Contains Duplicate

What the problem is really asking

We only need to know whether any value appears more than once.

So this is really a fast membership-check problem.

Intuition

When we read a number, there are only two possibilities:

• we have seen it before
• we have not seen it before

A hash set is perfect for this kind of yes/no lookup.

Brute-force idea

The slow method is to compare every number with every later number.

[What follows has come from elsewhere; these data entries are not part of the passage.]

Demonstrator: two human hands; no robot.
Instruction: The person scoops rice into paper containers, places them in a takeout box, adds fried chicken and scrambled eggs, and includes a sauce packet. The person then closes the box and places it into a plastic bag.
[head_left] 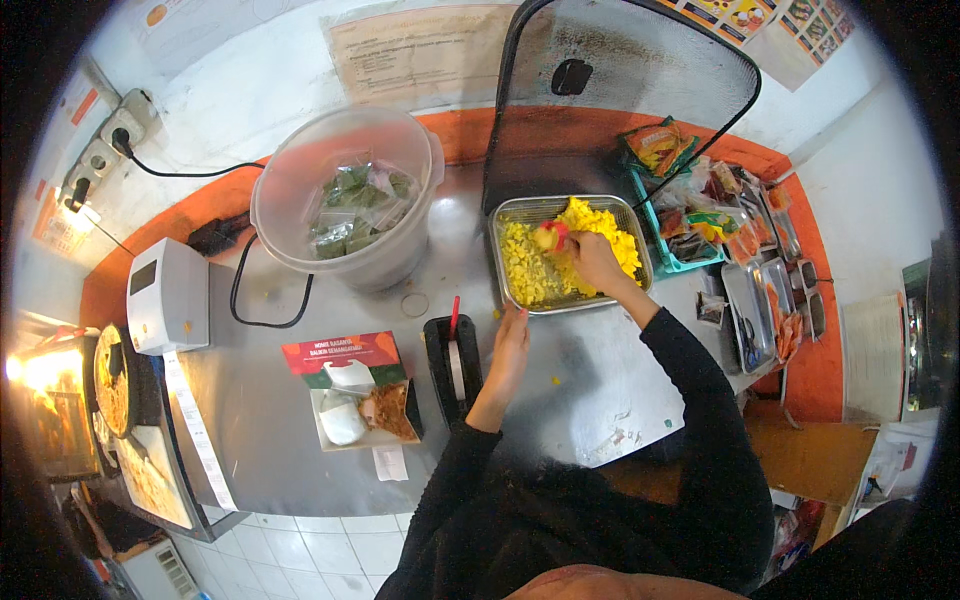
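Note:
A shallow metal tray (575, 306) of yellow food stands in front of me, with paler small chunks (530, 270) at left and brighter yellow pieces (622, 240) at right. Over it, my right hand (595, 262) is closed around a small red scoop (553, 236) that seems to carry some of the yellow food. The fingers of my left hand (510, 345) pinch the tray's front left rim. Left of that hand sits a black tape dispenser (441, 370) with a red stick (455, 315) upright in it. An open meal box (330, 352) holds a white wrapped parcel (343, 424) and fried chicken (392, 410).
A large translucent tub (275, 215) of bagged green leaves stands at the back left. Behind the tray rises a black-framed mesh cover (497, 130). Packets fill a teal basket (690, 263) at right. A white printer (170, 295) trails a paper strip at left; a black cord (240, 290) lies nearby.

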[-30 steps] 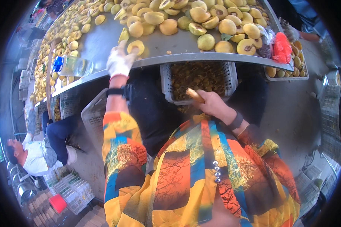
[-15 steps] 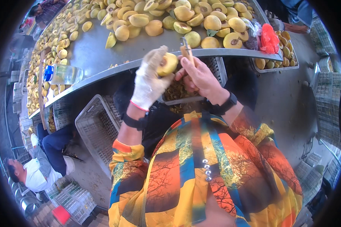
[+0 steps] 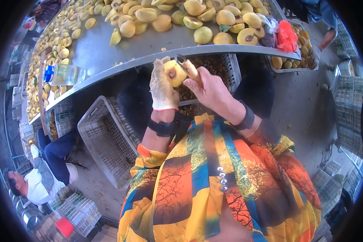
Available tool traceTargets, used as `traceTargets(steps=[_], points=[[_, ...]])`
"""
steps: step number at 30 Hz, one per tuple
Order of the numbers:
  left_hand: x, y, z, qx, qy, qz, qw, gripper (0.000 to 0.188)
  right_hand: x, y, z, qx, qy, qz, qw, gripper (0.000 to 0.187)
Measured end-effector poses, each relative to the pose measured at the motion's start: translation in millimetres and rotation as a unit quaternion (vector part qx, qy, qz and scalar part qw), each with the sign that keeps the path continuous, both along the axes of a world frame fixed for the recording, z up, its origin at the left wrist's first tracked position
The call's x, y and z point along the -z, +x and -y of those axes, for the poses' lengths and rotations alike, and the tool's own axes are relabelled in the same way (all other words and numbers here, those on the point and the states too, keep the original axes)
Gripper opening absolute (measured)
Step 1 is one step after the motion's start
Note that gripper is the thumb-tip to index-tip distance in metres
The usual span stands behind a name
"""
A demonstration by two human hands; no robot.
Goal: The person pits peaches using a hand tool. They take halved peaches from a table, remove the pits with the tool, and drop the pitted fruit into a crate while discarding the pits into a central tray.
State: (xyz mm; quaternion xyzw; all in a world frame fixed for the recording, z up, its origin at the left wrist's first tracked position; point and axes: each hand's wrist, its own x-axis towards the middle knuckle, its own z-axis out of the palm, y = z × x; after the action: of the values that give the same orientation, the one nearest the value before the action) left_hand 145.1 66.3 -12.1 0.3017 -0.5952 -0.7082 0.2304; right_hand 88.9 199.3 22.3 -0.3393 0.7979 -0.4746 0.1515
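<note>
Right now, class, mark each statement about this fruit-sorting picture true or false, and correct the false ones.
1. The left hand, in a white glove, holds a halved yellow fruit. True.
2. The right hand is gloved too. False: it is bare and grips a tool at the fruit.
3. A plastic bottle lies on the metal table. True.
4. The grey crate on the person's left is full of fruit. False: no fruit shows in it.
5. The red bag sits at the table's right end. True.
</note>
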Motion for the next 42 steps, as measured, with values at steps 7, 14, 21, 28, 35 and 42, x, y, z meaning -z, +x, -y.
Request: traceTargets(steps=[7, 14, 21, 28, 35, 42], points=[[-20, -8, -18, -0.043, 0.106, -0.08, 0.99, 0.035, 7, 16, -7, -0.021, 0.05, -0.013, 0.998, 0.031], [-27, -7, -18, -0.05, 0.091, -0.019, 0.994, 0.032, 8, 27, -10, -0.055, 0.062, 0.059, 0.995, 0.025], [-11, -9, -14, -0.019, 0.134, -0.022, 0.991, 0.032, 15, 25, -9, -0.099, 0.008, 0.272, 0.957, 0.031], [-11, -17, -16, 0.034, 0.208, -0.033, 0.977, 0.041, 14, 9, -21, -0.163, -0.117, 0.752, 0.628, 0.033], [-9, -25, -13, -0.037, -0.031, 0.092, 0.995, 0.055, 20, -32, -33, -0.141, -0.215, 0.681, 0.686, 0.022], [10, 16, 25, 0.041, -0.074, 0.125, 0.989, 0.044, 51, 1, -9, 0.054, 0.017, 0.106, 0.993, 0.033]])
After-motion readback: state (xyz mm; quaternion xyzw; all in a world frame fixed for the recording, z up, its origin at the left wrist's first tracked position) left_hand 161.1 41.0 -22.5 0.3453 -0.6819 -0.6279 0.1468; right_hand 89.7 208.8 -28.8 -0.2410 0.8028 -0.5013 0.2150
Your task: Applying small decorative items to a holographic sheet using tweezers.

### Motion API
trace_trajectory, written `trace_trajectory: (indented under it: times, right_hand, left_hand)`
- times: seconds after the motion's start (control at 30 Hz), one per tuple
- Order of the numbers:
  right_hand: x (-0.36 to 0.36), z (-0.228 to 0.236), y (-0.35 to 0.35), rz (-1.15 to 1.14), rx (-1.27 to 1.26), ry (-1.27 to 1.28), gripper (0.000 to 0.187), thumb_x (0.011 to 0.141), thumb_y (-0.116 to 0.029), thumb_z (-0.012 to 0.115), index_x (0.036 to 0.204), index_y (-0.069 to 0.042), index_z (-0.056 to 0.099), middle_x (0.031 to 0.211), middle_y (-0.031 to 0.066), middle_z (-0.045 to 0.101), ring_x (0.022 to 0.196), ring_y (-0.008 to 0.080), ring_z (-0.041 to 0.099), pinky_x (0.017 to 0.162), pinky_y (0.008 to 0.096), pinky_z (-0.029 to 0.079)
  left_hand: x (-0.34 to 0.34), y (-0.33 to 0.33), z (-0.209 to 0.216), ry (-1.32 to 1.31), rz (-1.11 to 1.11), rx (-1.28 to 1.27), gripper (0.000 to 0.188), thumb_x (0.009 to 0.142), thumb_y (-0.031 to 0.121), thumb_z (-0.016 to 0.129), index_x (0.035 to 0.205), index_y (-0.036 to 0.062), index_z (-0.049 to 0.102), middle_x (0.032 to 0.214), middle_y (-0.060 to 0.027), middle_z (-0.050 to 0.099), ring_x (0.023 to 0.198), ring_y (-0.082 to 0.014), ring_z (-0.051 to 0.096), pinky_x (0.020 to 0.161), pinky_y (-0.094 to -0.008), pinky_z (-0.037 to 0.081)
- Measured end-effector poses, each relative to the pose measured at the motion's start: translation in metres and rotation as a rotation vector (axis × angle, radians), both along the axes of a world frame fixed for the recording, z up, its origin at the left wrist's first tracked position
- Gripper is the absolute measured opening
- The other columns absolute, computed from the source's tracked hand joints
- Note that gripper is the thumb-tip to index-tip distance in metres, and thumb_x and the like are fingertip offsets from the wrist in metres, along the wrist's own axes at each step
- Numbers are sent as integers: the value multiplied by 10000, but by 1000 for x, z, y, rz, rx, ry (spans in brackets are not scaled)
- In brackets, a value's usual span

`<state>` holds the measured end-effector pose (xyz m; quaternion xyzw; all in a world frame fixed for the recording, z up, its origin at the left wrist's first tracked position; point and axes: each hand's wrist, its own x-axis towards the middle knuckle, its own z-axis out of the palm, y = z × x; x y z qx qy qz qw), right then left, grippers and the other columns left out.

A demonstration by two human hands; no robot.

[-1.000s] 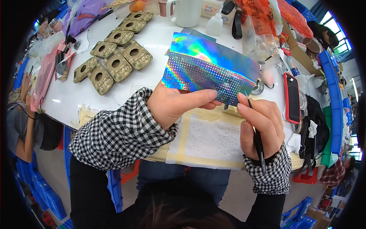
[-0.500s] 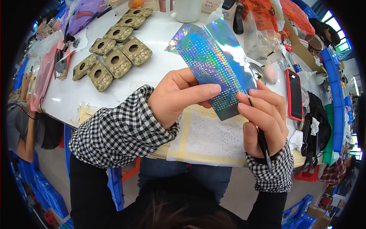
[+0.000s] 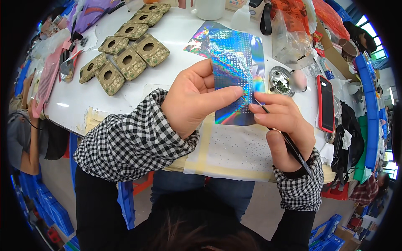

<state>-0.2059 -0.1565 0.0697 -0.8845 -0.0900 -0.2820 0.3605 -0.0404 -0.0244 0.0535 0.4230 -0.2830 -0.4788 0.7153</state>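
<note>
A shiny holographic sheet (image 3: 231, 50) with rows of small dots is up over the table edge, its lower part pinched in my left hand (image 3: 190, 98) with the thumb on its face. My right hand (image 3: 291, 119) is closed round a slim black pointed tool, seemingly tweezers (image 3: 295, 152). The tool's thin tip is at the sheet's right edge, near my left thumb, and my right fingertips are beside that edge. Below the sheet lies white paper (image 3: 226, 157) scattered with tiny dark specks and bordered by yellowish tape.
Several camouflage-patterned square pieces (image 3: 130, 62) with round holes lie at the back left. To the right are a round metal dish (image 3: 281, 80) with small green bits, a red-cased phone (image 3: 325, 102) and plastic bags (image 3: 291, 44). A white bottle (image 3: 240, 19) stands behind the sheet.
The holographic sheet has turned more upright and its loose right flap has swung in, uncovering the metal dish. My right hand and the tool have shifted slightly, with the tip now nearer the left thumb.
</note>
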Motion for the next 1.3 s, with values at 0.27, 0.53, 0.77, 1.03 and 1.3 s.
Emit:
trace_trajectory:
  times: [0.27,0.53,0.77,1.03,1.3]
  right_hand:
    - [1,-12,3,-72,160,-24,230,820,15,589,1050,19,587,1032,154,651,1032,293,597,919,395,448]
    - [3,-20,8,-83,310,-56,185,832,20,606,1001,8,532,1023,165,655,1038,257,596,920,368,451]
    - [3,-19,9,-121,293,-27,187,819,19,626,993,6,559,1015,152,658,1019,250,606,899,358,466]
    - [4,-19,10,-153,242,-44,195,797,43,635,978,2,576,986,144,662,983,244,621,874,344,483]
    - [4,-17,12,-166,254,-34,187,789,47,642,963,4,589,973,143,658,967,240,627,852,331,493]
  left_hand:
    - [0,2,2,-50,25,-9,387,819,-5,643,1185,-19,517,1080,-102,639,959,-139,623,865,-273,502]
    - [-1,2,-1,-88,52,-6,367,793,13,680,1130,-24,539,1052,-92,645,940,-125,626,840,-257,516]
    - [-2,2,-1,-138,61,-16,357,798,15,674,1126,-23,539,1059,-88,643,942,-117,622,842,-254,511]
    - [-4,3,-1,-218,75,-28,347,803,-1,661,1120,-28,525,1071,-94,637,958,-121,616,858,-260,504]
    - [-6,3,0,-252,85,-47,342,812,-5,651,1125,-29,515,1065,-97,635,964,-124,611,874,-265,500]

That means nested loops, which takes O(n^2) time.

Optimized approach

Use a set.

Go through the array once:

1. if the current number is already in the set, return true
2. otherwise insert it and continue

If the loop finishes, no duplicate exists.

import java.util.HashSet;
import java.util.Set;

class Solution {
    public boolean containsDuplicate(int[] nums) {
        Set<Integer> seen = new HashSet<>();

        for (int num : nums) {
            if (!seen.add(num)) {
                return true;
            }
        }

        return false;
    }
}

Dry run

Take nums = [1, 2, 3, 1].

• see 1, insert it
• see 2, insert it
• see 3, insert it
• see 1 again, but it is already in the set

So the answer is true.

Common mistakes

1. Using a list instead of a set

Then membership checks become slow, and the solution loses its advantage.

2. Forgetting the early return

As soon as you see a repeated value, you already know the answer.

3. Overthinking the problem

This is not about counting every value. It is only about detecting whether a repeat exists.

Complexity

Time Complexity: O(n)

Space Complexity: O(n)